[[ Data provided, beginning ]]

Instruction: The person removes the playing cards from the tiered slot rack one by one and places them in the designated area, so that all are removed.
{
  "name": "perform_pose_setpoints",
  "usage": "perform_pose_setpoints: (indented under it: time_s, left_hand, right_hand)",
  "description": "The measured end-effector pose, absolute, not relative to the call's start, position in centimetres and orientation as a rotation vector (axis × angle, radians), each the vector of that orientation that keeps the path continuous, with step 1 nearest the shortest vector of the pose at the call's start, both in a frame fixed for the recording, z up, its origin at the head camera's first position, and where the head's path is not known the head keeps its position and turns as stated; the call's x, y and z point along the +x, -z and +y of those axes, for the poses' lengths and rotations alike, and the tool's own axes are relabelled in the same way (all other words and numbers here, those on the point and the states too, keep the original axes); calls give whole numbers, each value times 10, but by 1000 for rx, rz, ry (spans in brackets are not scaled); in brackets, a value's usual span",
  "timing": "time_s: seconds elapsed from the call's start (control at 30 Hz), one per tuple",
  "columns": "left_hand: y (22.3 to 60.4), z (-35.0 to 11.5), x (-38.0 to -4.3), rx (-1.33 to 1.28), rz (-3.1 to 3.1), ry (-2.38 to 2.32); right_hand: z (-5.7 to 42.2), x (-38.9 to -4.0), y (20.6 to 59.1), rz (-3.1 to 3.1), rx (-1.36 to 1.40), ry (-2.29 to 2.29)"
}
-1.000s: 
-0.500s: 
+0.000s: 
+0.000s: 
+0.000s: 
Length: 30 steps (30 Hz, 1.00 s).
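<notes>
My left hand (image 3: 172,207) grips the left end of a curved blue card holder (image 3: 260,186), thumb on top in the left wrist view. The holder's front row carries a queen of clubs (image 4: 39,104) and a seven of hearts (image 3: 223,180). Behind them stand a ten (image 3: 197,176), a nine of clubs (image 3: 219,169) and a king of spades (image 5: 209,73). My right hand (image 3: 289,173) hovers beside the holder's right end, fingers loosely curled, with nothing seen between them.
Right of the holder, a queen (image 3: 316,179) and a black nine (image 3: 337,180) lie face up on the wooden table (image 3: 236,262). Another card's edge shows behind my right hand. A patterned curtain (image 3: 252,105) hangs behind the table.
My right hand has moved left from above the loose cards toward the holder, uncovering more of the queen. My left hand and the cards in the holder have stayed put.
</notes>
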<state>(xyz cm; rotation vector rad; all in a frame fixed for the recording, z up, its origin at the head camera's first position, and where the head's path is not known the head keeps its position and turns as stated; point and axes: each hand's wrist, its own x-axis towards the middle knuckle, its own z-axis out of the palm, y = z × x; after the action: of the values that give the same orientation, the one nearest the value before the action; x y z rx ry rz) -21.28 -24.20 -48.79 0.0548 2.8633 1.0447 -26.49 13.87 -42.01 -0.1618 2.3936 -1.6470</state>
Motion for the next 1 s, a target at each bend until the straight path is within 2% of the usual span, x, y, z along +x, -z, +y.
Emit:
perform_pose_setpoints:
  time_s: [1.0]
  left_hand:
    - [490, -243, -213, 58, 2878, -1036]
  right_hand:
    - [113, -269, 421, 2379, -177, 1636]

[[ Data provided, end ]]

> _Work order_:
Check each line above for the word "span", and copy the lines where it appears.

> _Answer box_:
  "description": "The measured end-effector pose, absolute, not relative to the call's start, position in centimetres and orientation as a rotation vector (axis × angle, radians), each the vector of that orientation that keeps the path continuous, with step 1 nearest the shortest vector of the pose at the call's start, both in a frame fixed for the recording, z up, its origin at the head camera's first position, and where the head's path is not known the head keeps its position and turns as stated; the call's x, y and z point along the +x, -z and +y of those axes, for the poses' lengths and rotations alike, and the tool's own axes are relabelled in the same way (all other words and numbers here, those on the point and the states too, keep the original axes); calls give whole numbers, each value times 10, but by 1000 for rx, rz, ry (spans in brackets are not scaled); in brackets, a value's usual span",
Motion for the next 1 s, a target at each bend until the straight path is within 2% of the usual span, x, y, z along +x, -z, +y.

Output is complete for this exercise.